Thursday, May 25, 2017

Steve Courson and 'The Steroid Explosion'.1985 story in Sports Illustrated on steroids in the NFL.

I've been reviewing some of the major steroid stories in Sports Illustrated.It's America's most prominent sports magazine,and a source of high level journalism.The standard is ( usually ) up to the level of top news reporting,and investigative journalism on any subject.They've had some great writers over the years.
I took the magazine from the early eighties to about early 2000's.I was mainly following the tennis stories.But I read a lot of the articles.It was a pleasure to read so many fascinating stories about all kinds of things I wouldn't have thought to look into otherwise.It presented many great human stories through the lens of sports.
Of course I was always interested in anything about bodybuilding,and weight training in general.
Including the revealing stories about football players training,and affinity for the world of weights.
Football players often engaged in power lifting,and general bodybuilding.Many were friends of the gym scene.
I was a football fan when I was a child.My father was a fan of the Dallas Cowboys.Which is a little funny because he was from New York City.He lived the rest of his life in Texas were my Mom was from.
I really enjoyed the drama,and color of football.They seemed like mighty giants fighting it out on the field.And this was the time of the classic Cowboys team coached by Tom Landry.Roger Staubach,Tony Dorsett and others.I think I even had a poster of the team on my wall.
That time in football was great.It was certainly more innocent for the fans.Most people had never heard of steroids.And it was far before the knowledge of CTE.

This was also the time of the great Pittsburgh Steelers teams.They had the reputation of being some of the toughest bastards that ever thundered over the gridiron.
This was the era of Terry Bradshaw,Mel Blount,"Mean" Joe Green,Jack Ham,Franco Harris,Jack Lambert,John Stallworth,Lynn Swan,and Mike Webster.
Mike Webster was one of the main subjects of the film Concussion.
It was was based on the book League of Denial.It was also the subject of an excellent documentary made by PBS Frontline.You might be able to find it free on YouTube.
Webster was the first NFL football player medical examiner Dr Bennett Omalu performed an autopsy on.Which lead him to discover the evidence of catastrophic brain injury in football players named Chronic Traumatic Encephalopathy,or CTE.

Steve Courson was one of the players during this era.He was a teammate of Webster.
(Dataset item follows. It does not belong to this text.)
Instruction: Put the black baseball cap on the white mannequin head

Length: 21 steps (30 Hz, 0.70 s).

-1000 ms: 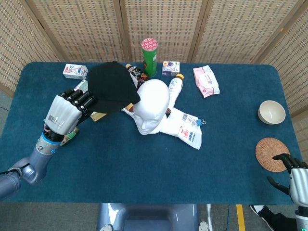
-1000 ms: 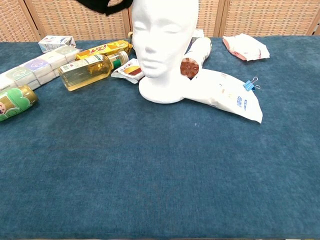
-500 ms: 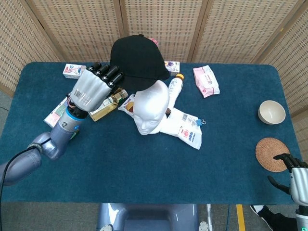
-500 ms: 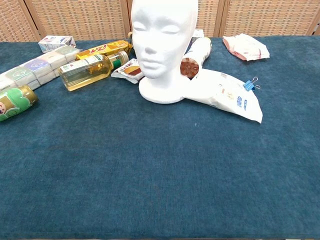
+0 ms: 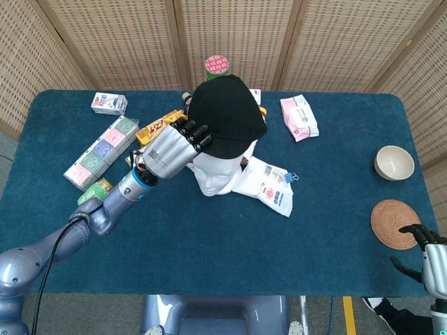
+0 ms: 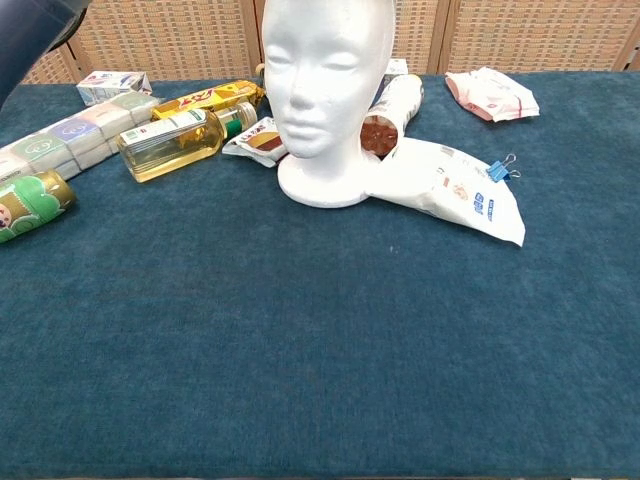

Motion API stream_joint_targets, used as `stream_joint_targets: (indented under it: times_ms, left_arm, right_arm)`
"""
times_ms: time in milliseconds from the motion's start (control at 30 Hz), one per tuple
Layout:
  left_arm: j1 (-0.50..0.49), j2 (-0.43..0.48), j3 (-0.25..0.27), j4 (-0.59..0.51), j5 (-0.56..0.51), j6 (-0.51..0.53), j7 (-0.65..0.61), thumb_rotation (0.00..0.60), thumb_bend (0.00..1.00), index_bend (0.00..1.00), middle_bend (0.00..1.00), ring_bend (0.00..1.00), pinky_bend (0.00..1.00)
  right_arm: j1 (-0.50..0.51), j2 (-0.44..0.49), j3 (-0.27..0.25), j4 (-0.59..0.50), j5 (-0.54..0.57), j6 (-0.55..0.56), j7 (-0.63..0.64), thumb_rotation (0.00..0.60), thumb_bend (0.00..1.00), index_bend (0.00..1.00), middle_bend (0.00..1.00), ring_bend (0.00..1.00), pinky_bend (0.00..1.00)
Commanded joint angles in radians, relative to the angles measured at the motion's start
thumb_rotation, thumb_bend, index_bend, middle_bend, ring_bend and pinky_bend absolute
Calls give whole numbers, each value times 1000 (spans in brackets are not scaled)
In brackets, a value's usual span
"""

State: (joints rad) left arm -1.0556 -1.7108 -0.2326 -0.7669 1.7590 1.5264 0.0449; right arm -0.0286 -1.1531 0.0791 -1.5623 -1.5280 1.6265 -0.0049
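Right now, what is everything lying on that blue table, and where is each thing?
cap: one, black, over the top of the head
mannequin head: one, white, table centre
oil bottle: one, yellow, left of head
white pouch: one, with blue clip, right of head
pink packet: one, far right of centre
green can: one, behind cap
small cartons: one far left, another behind the cap
bowl: one, cream, right edge
coaster: one, woven, near right
left hand: holds the cap
right hand: bottom right corner, holds nothing
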Motion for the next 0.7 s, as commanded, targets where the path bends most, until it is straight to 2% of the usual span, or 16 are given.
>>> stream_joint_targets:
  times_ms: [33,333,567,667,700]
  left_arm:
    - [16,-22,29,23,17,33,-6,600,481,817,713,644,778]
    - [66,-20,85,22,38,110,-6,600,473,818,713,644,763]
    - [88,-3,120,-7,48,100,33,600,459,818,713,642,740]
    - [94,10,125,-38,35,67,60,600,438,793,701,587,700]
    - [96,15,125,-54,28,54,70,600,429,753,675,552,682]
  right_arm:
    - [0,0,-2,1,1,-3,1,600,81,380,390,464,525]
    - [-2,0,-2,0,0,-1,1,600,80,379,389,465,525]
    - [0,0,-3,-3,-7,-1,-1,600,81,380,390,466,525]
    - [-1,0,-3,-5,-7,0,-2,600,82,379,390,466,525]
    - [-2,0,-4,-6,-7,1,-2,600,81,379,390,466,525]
Steve Courson and Mike Webster

In the May 13, 1985 issue of Sports Illustrated Steve Courson was a subject in the three part expose of Anabolic Steroids.
The story is listed on the cover as "The Steroid Explosion."
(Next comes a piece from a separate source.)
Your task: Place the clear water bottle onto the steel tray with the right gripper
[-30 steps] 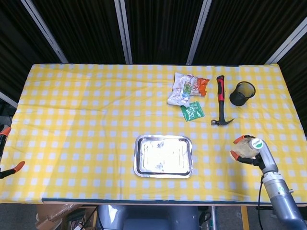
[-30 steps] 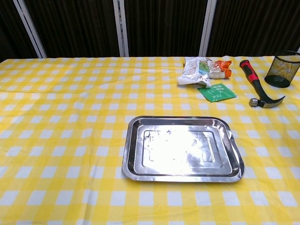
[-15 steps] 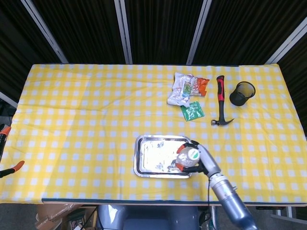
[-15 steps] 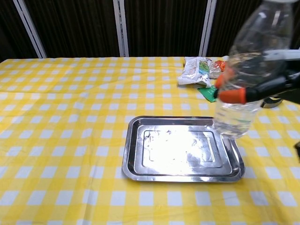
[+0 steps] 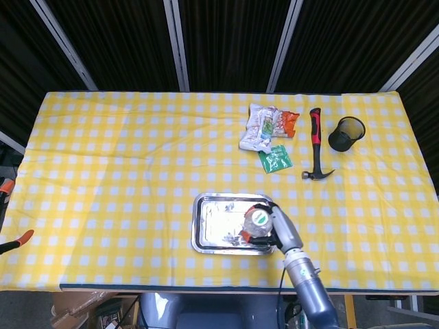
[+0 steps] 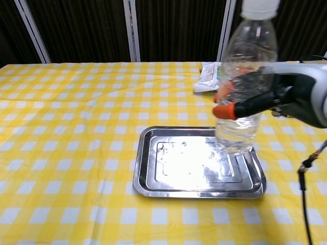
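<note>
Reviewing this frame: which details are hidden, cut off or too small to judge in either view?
- Whether the water bottle touches the steel tray: unclear in both views.
- Hammer and green packet: chest view, behind the bottle and right hand.
- Mesh cup: outside the chest view.
- Snack bag print: too small.
- Left hand: only orange tips at the head view's left edge.

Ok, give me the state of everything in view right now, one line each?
Water bottle: upright, capped, held over the tray's right side.
Right hand: gripping the bottle.
Steel tray: flat, nothing lying in it.
Hammer: lying flat.
Mesh cup: upright.
Snack packets: lying flat.
</note>
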Controlling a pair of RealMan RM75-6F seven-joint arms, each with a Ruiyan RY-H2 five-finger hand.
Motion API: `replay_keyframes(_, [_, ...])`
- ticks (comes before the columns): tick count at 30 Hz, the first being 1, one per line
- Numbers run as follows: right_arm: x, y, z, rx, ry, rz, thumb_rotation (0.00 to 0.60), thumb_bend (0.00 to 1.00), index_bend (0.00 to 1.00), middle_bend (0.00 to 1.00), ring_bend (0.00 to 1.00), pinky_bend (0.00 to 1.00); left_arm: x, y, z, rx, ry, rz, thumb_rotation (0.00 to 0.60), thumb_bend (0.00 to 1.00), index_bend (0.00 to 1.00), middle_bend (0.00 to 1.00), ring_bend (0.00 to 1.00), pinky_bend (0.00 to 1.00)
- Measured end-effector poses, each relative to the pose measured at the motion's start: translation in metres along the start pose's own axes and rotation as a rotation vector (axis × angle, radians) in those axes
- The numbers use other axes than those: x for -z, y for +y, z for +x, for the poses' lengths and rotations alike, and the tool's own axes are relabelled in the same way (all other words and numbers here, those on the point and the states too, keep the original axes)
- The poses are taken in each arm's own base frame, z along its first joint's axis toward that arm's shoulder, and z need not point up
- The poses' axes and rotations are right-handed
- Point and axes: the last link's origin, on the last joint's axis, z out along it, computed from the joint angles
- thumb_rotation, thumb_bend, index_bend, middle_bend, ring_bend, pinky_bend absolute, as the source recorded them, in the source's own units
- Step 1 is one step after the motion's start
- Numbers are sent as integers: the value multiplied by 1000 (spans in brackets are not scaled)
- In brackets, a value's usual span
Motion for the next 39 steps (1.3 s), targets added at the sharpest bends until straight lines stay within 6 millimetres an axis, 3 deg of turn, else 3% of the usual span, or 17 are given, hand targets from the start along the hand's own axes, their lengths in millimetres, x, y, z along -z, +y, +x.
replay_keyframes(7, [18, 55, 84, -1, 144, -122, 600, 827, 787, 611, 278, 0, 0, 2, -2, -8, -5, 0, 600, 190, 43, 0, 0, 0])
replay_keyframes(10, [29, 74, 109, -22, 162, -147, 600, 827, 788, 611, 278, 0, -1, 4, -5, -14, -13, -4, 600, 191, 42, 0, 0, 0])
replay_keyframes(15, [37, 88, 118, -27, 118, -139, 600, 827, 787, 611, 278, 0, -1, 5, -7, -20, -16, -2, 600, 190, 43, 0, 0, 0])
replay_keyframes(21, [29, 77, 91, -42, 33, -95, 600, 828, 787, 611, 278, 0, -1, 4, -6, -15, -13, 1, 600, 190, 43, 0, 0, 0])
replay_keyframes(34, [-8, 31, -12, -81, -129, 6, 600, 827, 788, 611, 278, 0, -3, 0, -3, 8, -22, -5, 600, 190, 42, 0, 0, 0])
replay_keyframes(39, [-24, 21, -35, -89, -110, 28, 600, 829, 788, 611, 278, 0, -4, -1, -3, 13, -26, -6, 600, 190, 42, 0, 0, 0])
All the issues of Sports Illustrated are online in the SI Vault.But it's not always easy to find stories.The search system isn't good.
You can see the whole issue with original photos,or easier to read print.( you can just keep going forward in the full issue to view all original images )
The first part is Steroids:A Problem of Huge Dimensions.
Here is the print version.
The story is by William Oscar Johnson, a respected writer.
The main photo is a two page picture of Steve Courson looking like a great burly beast.Doing bicep cable curls,and sweating profusely.He appears to be a fine example of the big lumbering lineman.He's big,and smooth.Not cut with the fine delineation of a bodybuilder.
I would hate to be the opposing player who was on the other side of this genuine hulk.He could run into you like a freight train.Good night buddy.
There's a picture on the next page of a shirtless man holding a tray of various steroids.It's like Jeeves bringing you your morning Winny.Of course there are some current bodybuilders who would look at that picture now and drool.Because those are all real pharmaceutical drugs.Not black market Mexican horse 'roids.Whinny indeed.
So the story goes into the use in college football,the NFL,the USFL ( it was a now defunct football league.Trump owned a team.Yes.Really),and gyms across America.
I'm not sure the writer had the history of steroids correct.He said they were invented  at the University of Alabama! Huh? I didn't know UAB was in Germany!
We have the usual rundown of effects,and side effects.Including the psychological symptoms.Such as a young man named Scott who was suffering from an obsessive case of what we would now call muscle dysmorphia,or 'bigorexia'.
His wife, Kathy, said, "I'm so tired of him asking me, 'Do I look big? Do I look small?' It's annoying."
Sadly steroids made Scott annoying.Maybe Scott was annoying already,and they just helped.
The story does cover the experts,and drug dealers at the time.The serious legal issues that have now buried steroids in the law were starting to blow up.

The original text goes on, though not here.